At the risk of underscoring our fearless leader's purported disinterest in today's Triennial Review Order (TRO) from the FCC, I have to concede that the agency's most important task is to maximize its chances of being upheld on appeal, so that it can go back to focusing on more innovative services, such as Internet voice, wireless and broadband. The safest approach would have been for the agency to craft a concrete standard based on evidence of both actual and potential competition from multiple technologies, and from existing services such as "special access." Based on what we've heard, the Court will probably agree that the FCC has moved the ball forward, but the Devil's in the (forthcoming) details -- the full text of the order may not be out for days or weeks.
The FCC moved the ball forward in several ways. First, it signaled that competitors could no longer provide service, in essence, by leasing established phone companies' entire networks at steeply-discounted rates set by the government. Second, the agency stated it would consider the future prospects of competition in deciding whether companies entering the market are "impaired" and thereby entitled to lease those parts of the network the agency's rules still cover. Third, the agency established numeric thresholds so that incumbent phone companies will not be required to lease parts of their networks to competitors throughout geographic areas, rather than in specific locations.

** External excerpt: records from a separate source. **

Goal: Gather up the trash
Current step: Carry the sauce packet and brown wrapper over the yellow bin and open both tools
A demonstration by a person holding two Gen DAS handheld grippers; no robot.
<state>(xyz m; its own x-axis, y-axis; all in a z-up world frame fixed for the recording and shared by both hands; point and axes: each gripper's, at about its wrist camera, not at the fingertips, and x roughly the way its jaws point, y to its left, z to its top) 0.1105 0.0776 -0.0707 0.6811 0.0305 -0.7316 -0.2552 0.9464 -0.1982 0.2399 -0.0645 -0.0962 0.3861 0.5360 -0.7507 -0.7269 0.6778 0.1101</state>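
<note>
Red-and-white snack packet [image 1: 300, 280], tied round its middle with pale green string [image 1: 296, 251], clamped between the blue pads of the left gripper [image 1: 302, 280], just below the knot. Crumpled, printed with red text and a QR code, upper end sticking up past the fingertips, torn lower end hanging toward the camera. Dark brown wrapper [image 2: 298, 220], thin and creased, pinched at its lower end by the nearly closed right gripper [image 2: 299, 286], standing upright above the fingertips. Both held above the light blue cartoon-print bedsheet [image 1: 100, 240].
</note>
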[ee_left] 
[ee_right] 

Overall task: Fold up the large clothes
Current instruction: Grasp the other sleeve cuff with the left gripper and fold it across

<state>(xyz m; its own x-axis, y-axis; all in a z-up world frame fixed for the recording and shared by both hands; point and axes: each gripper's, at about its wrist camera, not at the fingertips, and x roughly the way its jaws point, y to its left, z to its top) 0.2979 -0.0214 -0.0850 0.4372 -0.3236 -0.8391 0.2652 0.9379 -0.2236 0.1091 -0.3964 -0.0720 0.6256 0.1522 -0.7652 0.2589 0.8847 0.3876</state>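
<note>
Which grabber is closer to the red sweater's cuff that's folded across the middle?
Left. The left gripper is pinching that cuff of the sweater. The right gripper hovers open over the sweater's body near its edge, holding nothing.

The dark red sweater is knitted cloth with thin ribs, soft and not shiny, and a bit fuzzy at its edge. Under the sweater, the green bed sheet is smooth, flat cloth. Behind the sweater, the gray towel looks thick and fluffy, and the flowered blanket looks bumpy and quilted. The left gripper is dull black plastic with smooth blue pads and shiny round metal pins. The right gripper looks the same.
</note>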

Yet there are some potential risks in the agency's approach that cannot be fully evaluated until the order is released. Although the agency will be able to assure the Court that companies will need to invest in their own equipment to get the full economic benefit of owning a network, those assurances won't become effective until the end of long transitions lasting over a year or more. So the Court will need to decide whether those transitions are reasonable steps to prevent disruption of service to customers, or whether the agency has unduly prolonged obligations it had no authority to adopt in the first place. Similarly, although the FCC apparently has heeded the Court's warning not to disregard the prospects for future competition based on a variety of technologies and services, the Court may be skeptical that the agency afforded reasonable weight to such evidence. The numeric thresholds set by the agency, after all, do not appear to rely expressly on such evidence. And it's hard to shake the feeling that a Court that has criticized the FCC harshly for failing to comply with the law in this area three times previously may not be satisfied by a fourth attempt under which the FCC still would require incumbents to lease certain equipment in the vast majority of cases.

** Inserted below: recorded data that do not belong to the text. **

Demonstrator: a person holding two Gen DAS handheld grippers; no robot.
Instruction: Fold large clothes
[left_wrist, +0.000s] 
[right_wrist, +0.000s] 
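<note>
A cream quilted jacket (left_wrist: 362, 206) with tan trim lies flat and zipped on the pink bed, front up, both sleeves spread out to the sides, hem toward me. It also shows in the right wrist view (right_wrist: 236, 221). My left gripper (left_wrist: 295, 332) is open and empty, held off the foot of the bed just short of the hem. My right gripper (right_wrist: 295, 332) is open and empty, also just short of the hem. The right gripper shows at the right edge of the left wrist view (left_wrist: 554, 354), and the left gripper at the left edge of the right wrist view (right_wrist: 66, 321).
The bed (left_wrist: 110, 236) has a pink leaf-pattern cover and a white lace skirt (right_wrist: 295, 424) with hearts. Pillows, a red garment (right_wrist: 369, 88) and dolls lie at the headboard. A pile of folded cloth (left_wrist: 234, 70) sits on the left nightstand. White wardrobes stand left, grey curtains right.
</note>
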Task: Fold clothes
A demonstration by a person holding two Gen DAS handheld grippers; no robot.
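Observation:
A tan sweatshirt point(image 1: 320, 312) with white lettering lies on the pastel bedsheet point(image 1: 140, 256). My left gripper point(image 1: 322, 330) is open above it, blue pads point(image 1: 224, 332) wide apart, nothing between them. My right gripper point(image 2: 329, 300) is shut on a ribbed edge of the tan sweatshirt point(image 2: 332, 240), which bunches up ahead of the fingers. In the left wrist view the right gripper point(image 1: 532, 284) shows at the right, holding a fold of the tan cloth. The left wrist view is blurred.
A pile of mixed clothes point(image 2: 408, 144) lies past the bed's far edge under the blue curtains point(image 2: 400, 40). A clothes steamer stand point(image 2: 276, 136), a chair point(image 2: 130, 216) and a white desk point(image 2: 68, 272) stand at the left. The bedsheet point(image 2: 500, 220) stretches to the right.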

Only time (and the Court itself) will tell whether the pluses of today's decision outweigh its minuses. Thus, restraint is in order even with respect to my cautious optimism. Again, the consumer benefits of the competition covered in this decision already have been eclipsed by the benefits of wireless, Internet telephony and broadband. With any luck, the FCC may be able to put this proceeding to bed soon so it can devote more of its energies to finishing the framework to promote investment in these more innovative services.